HN- Quanto à prova de acesso em si, há coisas que devem ser alteradas?

VCL- A prova nacional de saúde sofreu uma remodelação muito grande em 2018. Portanto, é uma prova ainda muito recente. Acreditamos que sim, que há coisas a melhorar na prova, nomeadamente as questões logísticas. Já falei dos locais, mas posso também falar no custo da prova nacional de acesso, que era gratuita até 2018 e que atualmente tem um custo de 90 euros. Achamos que é necessária uma reflexão maior quando à prova, também em conjunto com quem já a fez – perceber a perspetiva que têm da prova. A prova nacional de acesso é uma prova de seriação, uma prova que vai do 0 ao 150, com o objetivo de seriar estudantes.
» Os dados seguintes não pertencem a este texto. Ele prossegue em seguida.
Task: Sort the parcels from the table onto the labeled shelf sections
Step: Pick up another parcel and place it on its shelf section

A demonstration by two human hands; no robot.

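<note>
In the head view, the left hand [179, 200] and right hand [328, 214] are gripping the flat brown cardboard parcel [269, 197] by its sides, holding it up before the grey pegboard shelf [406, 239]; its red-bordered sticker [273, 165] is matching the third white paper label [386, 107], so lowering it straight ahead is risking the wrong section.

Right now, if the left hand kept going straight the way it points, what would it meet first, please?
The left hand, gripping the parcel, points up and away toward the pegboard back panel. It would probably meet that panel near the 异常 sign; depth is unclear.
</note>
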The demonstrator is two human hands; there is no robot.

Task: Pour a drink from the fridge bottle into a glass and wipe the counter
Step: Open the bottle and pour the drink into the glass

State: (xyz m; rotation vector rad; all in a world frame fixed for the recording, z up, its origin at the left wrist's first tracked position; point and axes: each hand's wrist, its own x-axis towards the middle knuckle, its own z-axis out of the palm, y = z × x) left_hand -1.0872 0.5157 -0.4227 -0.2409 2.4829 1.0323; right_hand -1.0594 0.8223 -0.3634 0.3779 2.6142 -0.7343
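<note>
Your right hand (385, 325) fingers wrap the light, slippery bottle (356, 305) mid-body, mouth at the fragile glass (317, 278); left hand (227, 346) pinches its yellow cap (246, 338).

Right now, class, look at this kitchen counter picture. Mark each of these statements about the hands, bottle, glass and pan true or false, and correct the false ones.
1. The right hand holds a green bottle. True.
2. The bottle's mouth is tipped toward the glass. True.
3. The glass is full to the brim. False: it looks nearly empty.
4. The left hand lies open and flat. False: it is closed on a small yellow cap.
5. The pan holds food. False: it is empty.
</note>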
O que temos verificado ano após ano é que as notas nunca chegam ao 150 e que também raramente chegam ao 0. Ou seja, de 150 lugares que temos para seriar, estamos a usar apenas 70/80 lugares. Isto faz com que existam estudantes muito condensados na mesma nota. Ou seja, a prova não está a seriar esses estudantes, está apenas a dizer que cerca de 30 estudantes estão na mesma nota e eles terão de ser seriados posteriormente pela sua média. Isto é um problema que a partir 2024 poderá ficar um pouco dissolvido com a adição da média a valer 20%. A prova vai passar a valer apenas 80%. No entanto, achamos que é necessário refletir aqui no porquê de as notas estarem a ter um espectro cada vez menor, porque, de facto, o espectro da PNA tem sido menor ano após ano, este último ano foi o pior, com a nota mais alta a ficar nos 120 e poucos. Ou seja, estamos aqui com 20 lugares que seriam úteis para seriar os 3000 estudantes a ficar vagos. É necessário que os estudantes consigam chegar ao espectro e é preciso perceber o porquê de isto não estar a acontecer.